Sh1.7bn books stolen in free school shame
Posted Tuesday, February 2 2010 at 22:00
- In some areas, gangs systematically raided institutions and made away with textbooks
Books worth Sh1.7 billion bought with funds from the free primary education programme have disappeared from public schools, according to a government investigation.
The joint UK-Kenya study has established that 5.2 million copies of textbooks have either been stolen or vandalised.
A report of the investigation, issued in August last year, showed that some schools claimed to have bought large numbers of books, which were, however, not in their libraries.
As a result, 5,000 of the 18,000 schools studied were recommended for investigation over their book records.
The investigation was conducted by the Education ministry, Kenya National Audit Office and UK’s National Audit Office.
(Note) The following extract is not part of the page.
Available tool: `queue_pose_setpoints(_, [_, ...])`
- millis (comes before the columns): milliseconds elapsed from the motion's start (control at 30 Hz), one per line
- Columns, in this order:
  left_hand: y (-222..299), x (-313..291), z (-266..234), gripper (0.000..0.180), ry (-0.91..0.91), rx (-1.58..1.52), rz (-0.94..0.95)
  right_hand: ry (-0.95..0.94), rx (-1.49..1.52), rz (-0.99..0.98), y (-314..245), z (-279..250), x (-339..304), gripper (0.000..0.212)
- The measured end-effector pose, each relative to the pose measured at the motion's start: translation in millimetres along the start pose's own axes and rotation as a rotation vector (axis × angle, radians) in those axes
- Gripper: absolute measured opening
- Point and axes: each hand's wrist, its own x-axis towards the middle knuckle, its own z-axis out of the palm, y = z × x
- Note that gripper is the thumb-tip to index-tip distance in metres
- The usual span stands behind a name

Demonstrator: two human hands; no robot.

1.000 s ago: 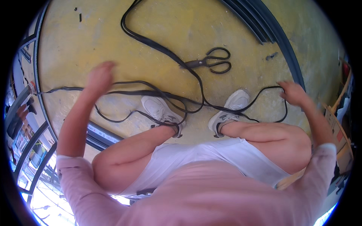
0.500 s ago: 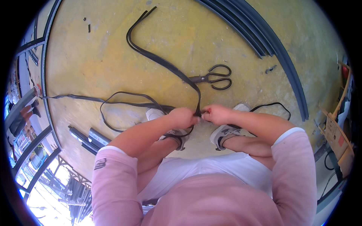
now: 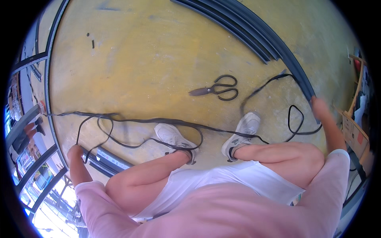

In some cases, organised gangs raided schools and stole books soon after they were bought.
So bad is the issue that the report noted: “There is a particularly serious problem of theft which needs urgent high level attention.”
In all, 58 million books have been bought under the programme since its start in 2003 at a cost of Sh14.6 billion.
On Tuesday, Education permanent secretary Karega Mutahi said some of the books were lost during the post-election violence in 2008.
Books in schools were either stolen, lost by pupils or destroyed in disasters such as floods and fires, he said.
The PS gave an example of Mt Elgon District where people burnt textbooks.
The PS, whose ministry is under investigation over the loss of millions of shillings through fictitious imprests by officers, said the study revealed that 739 primary schools had bought books under “questionable circumstances”.
“We are taking disciplinary action against the affected schools, including surcharging affected officers,” he said by telephone.
Of the 5,000 schools recommended for investigation, Prof Mutahi said the ministry had cleared 3,200 after establishing that their book records were accurate.
Some 1,500 schools are still being investigated.
Prof Mutahi said that although there were problems in some schools, overall the rate at which books are lost in Kenya is much lower than the rest of Africa.
“Our average consumption rate of 24 per cent is far less than the continental average of 30 per cent per year,” he said.